//moonshift · blog · teardown

From idea to live product in 5 minutes: a real Moonshift run

A minute-by-minute teardown of an actual Moonshift run: ten phases, fourteen agents, one deployed URL, one owned repo, and a launch kit parked for approval. No hand-waving - the agent names, the artifacts they write, and the handoffs that make it work.

Apr 19, 2026·9 min read·teardown · pipeline · agents

The marketing line is "type your idea, wake up launched." This post is the thing underneath the line. If you've ever wondered what actually happens between you pressing enter on a prompt and a deployed URL showing up in your dashboard, here's the whole pipeline, agent by agent, artifact by artifact.

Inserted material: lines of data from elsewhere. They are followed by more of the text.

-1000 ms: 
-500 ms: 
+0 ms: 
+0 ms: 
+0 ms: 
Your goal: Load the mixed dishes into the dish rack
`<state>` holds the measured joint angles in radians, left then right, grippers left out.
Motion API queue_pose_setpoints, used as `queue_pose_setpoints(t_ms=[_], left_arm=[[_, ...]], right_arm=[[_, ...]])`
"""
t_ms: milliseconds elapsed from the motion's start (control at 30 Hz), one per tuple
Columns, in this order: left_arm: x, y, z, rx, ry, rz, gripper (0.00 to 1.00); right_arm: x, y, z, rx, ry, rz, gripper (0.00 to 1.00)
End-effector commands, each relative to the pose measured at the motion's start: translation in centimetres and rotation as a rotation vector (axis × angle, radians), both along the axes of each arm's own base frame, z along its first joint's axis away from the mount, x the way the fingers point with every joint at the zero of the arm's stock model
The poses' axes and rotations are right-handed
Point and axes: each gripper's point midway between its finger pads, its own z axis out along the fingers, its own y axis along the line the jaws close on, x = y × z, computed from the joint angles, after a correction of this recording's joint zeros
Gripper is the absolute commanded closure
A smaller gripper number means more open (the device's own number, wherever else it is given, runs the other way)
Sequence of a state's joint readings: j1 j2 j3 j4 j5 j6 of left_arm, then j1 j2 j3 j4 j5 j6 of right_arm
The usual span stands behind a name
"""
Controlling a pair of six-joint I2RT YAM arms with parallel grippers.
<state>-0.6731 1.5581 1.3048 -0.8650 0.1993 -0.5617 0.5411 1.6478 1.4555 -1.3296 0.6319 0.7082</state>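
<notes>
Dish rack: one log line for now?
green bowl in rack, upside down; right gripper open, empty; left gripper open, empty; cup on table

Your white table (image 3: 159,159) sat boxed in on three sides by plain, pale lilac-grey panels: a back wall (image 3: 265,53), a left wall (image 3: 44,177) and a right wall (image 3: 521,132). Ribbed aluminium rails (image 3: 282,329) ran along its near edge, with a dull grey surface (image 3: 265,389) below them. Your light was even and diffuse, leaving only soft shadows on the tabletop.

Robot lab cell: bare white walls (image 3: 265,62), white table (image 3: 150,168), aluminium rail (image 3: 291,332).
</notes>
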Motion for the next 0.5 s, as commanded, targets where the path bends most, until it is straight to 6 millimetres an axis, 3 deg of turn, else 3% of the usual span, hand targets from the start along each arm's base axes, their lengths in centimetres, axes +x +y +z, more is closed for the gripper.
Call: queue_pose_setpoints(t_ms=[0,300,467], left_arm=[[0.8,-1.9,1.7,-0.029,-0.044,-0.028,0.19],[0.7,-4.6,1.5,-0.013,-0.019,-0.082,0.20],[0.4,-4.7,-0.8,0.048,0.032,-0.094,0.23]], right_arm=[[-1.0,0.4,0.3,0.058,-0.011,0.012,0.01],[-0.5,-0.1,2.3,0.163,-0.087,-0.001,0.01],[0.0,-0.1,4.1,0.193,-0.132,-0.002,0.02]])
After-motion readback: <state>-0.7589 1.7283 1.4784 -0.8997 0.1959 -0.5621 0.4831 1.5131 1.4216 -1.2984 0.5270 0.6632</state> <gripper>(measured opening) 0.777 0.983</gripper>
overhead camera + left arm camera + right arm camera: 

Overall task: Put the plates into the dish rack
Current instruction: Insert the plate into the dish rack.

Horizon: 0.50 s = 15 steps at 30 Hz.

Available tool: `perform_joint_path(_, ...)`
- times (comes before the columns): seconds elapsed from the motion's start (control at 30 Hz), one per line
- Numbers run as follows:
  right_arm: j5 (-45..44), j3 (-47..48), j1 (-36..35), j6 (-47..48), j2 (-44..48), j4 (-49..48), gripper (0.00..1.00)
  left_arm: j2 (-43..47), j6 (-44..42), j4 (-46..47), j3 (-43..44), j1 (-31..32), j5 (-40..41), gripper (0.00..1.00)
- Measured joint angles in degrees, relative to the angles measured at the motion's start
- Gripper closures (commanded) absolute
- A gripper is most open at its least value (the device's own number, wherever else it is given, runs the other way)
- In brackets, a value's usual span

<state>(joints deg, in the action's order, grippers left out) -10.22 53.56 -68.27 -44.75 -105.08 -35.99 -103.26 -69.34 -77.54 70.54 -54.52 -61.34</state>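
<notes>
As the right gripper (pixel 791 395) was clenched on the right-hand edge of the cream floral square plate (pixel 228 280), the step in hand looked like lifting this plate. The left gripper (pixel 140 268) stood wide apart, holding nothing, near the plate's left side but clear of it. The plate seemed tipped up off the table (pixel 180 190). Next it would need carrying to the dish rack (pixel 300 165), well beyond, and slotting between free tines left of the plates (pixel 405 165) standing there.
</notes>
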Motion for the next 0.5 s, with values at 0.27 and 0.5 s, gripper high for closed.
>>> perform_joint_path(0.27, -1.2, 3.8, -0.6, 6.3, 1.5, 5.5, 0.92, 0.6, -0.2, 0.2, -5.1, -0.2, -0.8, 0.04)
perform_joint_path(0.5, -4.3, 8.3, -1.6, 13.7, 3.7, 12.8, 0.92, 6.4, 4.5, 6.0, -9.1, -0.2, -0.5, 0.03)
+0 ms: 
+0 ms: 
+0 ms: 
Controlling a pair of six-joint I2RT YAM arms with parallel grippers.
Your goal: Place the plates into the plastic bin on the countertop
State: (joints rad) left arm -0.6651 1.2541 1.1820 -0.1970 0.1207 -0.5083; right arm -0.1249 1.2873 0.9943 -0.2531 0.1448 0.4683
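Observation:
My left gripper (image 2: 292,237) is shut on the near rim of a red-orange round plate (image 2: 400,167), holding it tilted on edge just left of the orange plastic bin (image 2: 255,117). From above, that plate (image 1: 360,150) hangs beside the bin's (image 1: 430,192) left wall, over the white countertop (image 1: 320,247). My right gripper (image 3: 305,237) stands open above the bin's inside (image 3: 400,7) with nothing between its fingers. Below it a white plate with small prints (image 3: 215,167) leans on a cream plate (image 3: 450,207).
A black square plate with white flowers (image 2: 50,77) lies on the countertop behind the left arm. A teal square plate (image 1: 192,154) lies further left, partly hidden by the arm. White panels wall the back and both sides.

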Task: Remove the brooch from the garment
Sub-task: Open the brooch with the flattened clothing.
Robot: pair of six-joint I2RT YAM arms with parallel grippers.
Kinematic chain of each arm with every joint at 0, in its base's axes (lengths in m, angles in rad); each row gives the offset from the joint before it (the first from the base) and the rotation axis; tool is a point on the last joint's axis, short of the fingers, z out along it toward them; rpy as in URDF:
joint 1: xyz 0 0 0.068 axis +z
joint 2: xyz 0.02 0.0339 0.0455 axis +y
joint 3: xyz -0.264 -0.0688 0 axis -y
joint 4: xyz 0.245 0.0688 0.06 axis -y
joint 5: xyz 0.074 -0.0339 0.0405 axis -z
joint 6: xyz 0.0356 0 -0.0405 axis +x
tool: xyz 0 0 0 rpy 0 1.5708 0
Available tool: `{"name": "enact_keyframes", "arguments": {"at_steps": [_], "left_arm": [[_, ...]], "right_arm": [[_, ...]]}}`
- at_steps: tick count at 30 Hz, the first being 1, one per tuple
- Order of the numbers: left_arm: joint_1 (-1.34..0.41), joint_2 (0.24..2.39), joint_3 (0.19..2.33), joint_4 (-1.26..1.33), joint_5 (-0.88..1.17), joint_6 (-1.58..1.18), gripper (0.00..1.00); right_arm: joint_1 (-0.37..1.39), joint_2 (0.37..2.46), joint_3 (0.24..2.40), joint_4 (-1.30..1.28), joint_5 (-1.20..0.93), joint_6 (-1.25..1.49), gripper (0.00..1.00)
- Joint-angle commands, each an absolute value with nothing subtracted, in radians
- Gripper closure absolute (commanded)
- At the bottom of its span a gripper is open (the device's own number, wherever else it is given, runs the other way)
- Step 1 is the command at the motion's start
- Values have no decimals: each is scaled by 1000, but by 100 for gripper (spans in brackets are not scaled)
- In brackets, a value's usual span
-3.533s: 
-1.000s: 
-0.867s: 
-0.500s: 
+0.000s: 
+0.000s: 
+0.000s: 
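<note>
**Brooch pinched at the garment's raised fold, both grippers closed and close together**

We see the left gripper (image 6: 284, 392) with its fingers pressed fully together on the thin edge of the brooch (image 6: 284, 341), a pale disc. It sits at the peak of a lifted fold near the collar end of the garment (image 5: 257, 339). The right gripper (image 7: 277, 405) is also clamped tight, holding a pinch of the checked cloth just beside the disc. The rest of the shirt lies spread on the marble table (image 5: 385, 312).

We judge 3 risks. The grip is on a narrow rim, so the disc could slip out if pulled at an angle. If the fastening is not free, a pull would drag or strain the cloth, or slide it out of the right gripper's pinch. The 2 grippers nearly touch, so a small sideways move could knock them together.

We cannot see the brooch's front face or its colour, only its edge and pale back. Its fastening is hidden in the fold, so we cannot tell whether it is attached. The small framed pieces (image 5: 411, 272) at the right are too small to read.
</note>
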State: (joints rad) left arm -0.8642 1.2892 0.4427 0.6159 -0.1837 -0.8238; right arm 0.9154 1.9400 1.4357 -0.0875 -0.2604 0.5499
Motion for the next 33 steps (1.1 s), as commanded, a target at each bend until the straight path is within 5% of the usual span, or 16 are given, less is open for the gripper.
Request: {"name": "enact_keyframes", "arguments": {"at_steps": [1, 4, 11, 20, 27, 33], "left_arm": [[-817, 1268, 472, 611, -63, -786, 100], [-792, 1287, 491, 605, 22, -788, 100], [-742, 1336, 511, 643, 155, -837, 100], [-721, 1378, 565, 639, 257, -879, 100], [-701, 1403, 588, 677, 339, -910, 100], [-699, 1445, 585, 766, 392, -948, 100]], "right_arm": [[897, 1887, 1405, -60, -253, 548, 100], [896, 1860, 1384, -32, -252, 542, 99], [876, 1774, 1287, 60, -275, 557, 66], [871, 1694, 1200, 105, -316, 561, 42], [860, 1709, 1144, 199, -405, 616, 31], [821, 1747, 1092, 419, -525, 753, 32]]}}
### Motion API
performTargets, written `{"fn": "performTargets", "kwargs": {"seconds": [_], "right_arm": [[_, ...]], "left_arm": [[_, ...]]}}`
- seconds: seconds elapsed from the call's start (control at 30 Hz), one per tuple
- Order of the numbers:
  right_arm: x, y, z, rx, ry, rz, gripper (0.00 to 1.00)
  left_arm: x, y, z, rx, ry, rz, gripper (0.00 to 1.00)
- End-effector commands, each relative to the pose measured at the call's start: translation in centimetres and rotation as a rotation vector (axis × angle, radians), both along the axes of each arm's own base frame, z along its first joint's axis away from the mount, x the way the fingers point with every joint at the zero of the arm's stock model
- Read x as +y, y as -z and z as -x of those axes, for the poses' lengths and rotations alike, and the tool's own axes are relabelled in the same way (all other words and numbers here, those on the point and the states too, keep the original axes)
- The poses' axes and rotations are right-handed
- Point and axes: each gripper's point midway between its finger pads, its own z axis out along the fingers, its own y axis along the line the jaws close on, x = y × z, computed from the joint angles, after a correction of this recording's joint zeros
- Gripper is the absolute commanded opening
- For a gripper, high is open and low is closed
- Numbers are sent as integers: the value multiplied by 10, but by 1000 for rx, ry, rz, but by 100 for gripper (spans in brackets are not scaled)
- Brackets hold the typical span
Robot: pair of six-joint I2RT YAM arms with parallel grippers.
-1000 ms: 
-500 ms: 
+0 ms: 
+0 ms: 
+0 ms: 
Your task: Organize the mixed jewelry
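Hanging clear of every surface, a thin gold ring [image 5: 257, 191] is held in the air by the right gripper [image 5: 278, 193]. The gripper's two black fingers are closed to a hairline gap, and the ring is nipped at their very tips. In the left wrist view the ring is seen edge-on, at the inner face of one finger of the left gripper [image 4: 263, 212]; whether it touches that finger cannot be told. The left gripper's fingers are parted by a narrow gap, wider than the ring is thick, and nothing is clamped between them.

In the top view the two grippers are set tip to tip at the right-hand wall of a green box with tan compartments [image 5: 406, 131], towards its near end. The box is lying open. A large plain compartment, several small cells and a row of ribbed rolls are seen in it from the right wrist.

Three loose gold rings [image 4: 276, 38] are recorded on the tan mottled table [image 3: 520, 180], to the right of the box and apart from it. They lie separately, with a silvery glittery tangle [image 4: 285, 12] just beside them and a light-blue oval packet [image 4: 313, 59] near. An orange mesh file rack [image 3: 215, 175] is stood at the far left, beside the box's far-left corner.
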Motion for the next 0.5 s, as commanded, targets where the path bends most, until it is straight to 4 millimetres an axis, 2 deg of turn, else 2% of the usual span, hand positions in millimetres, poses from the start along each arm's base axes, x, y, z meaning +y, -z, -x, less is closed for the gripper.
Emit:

For this teardown we're using a real run from our fixtures - a small weather-cards app, prompt was literally "a simple app that shows today's weather for the user's current location in beautiful cards." End-to-end: 4m 52s. Cost: $3.18. Agents invoked: 14. Artifacts written: 27. Let's walk it.

The shape: ten phases, fourteen agents

Moonshift runs a directed acyclic graph of ten phases. Some phases are single agents; some run agents in parallel. The contract between phases is strict - every agent output is validated against a Zod schema by a dedicated contract-validator agent before downstream consumers are allowed to read it. The full phase order:

Phase	Agents	Parallel?	Typical time
1	planner	no	~38s
2	db	no	~21s
3	backend	no	~55s
4	frontend, tests	yes	~70s
5	contract-validator (retry: fixer, max 3)	no	~8s
6	deployer, marketer	yes	~90s
7	auditor, auditor-security (retry: audit-fixer, max 1)	yes	~30s
8	image-gen	no	~22s
9	publisher	no	~4s (drafts only)

Total wall clock is lower than the sum because of parallelism - the frontend-plus-tests pair, the deployer-plus-marketer pair, and the two auditors overlap aggressively. The marketer agent, in particular, doesn't wait for the deploy to finish: it resolves the predicted Vercel URL from slug.json and writes its copy against that URL in parallel with the deploy itself. On this run, that saved 22 seconds.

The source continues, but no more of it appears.